In this game, players will take the roll of one of those intrepid sailors. Each player must place his “wind tokens” to both improve his speed and hinder his opponents. There are two conditions for winning the game: be the first to collect a marker from two way points and then race to the finish line, or be the first to collect markers from way points in each of three different game zones. It is nice to see games with multiple winning conditions, which add an extra element of strategy to the game.
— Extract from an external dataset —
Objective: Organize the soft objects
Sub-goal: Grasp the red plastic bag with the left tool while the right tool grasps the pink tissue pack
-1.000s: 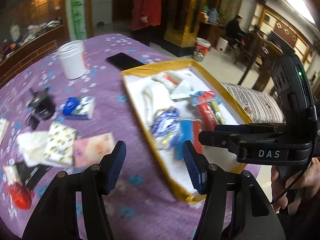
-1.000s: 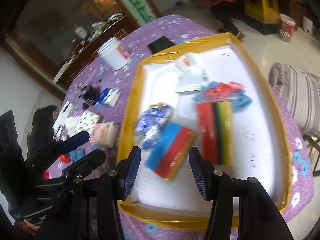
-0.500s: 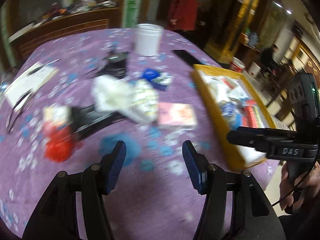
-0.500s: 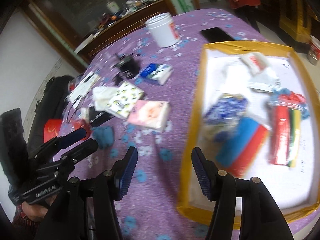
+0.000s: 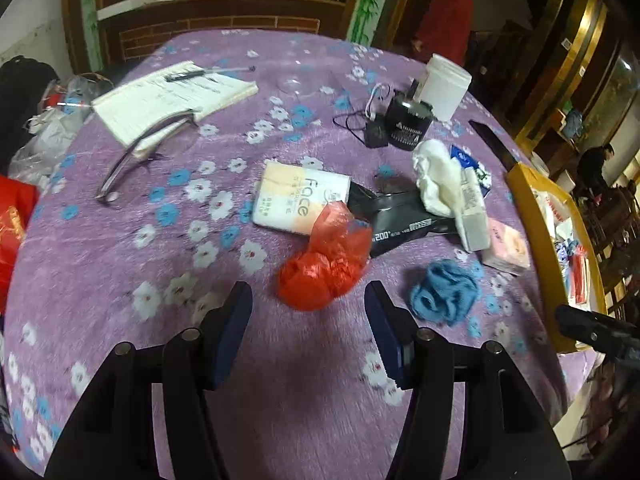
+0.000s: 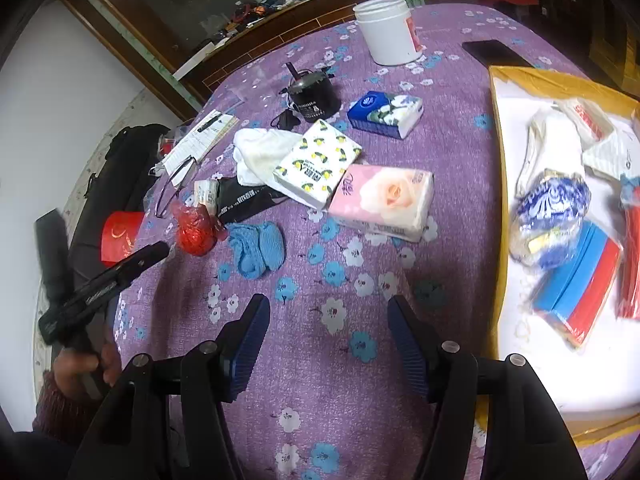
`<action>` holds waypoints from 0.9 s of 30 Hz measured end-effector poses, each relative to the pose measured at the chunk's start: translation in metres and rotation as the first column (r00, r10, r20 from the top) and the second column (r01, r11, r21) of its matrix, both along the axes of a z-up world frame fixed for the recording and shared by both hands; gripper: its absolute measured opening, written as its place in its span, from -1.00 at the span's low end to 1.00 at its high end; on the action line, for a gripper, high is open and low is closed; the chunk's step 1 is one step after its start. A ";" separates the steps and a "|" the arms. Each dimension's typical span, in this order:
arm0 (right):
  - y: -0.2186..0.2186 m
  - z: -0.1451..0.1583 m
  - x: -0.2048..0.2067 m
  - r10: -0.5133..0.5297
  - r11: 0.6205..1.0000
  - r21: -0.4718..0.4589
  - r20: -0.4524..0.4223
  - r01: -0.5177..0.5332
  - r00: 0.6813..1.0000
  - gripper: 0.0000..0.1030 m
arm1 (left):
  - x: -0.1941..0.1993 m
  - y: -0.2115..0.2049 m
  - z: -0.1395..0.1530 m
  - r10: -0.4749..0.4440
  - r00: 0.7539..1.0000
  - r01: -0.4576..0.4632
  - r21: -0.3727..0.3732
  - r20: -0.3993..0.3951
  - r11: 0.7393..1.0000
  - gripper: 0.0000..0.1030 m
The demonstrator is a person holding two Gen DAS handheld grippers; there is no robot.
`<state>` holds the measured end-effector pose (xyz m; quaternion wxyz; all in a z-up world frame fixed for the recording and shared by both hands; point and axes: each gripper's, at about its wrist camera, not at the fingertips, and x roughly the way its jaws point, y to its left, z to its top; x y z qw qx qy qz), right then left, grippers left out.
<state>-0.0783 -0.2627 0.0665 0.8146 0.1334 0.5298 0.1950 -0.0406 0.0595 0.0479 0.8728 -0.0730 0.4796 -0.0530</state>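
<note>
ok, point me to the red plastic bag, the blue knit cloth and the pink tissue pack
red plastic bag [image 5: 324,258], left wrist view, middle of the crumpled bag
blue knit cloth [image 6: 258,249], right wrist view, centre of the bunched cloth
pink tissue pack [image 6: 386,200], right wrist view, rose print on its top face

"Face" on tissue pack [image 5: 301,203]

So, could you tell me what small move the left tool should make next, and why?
Probably ease the left tool forward and down over the red plastic bag. The bag lies loose on the purple tablecloth just ahead of the open, empty tool, roughly centred between its pads, while the yellow-rimmed box already holds other soft items. The right tool, its jaws opening, is also empty.
</note>
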 end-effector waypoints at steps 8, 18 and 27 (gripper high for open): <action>-0.008 -0.001 -0.010 -0.040 0.999 -0.014 -0.003 0.040 0.999 0.24 | 0.028 -0.016 -0.022 -0.073 0.997 0.073 0.005 -0.033 0.997 -0.26; 0.016 0.001 0.008 0.009 1.000 -0.022 0.009 -0.008 1.000 0.25 | -0.006 -0.005 -0.006 -0.090 0.996 0.090 -0.007 -0.009 0.996 -0.27; 0.010 -0.007 0.114 -0.037 0.997 -0.062 0.015 0.037 0.999 0.36 | -0.035 0.003 0.000 -0.086 0.996 0.086 -0.014 -0.017 0.996 -0.27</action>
When first unboxing Cape Horn, you will appreciate the high quality game pieces that are typical of Rio Grande Games. The game board and wind tokens are made of glossy, high-quality cardboard, and the ship tokens and counters are made of glossy wood. Each player gets their own crib sheet which serves as a reminder of the game’s rules. These are especially helpful because they ensure players don’t have to constantly refer to the rulebook to be reminded of the actions they can take on their turns or what the game’s winning conditions are.
The ruels themselves are about two to three pages long and are a light and easy read. The rulebook presents the game in a way that makes it easy to understand and almost makes the crib sheets superfluous, since the simple nature of the game mechanics makes it easy to memorize what you can and can’t do during play. Despite the simplicity of the rules, the game has plenty of complexity when in motion, so don’t be alarmed if you’re in to games that require a bit of thought.
One final thing to note is that the set-up of Cape Horn is incredibly fast and painless. Simply unfold the game board, put the 9 way point markers on the designated spaces (each one looks different, so it’s easy to match them up) and have each player draw 3 wind tokens. Perhaps the most difficult part of set-up is agreeing upon which player should go first!
Overall, Cape Horn looks like it’s shaping up to be an exciting game with plenty of strategy but little complexity. We look forward to doing an in-depth review after playing this a few more times.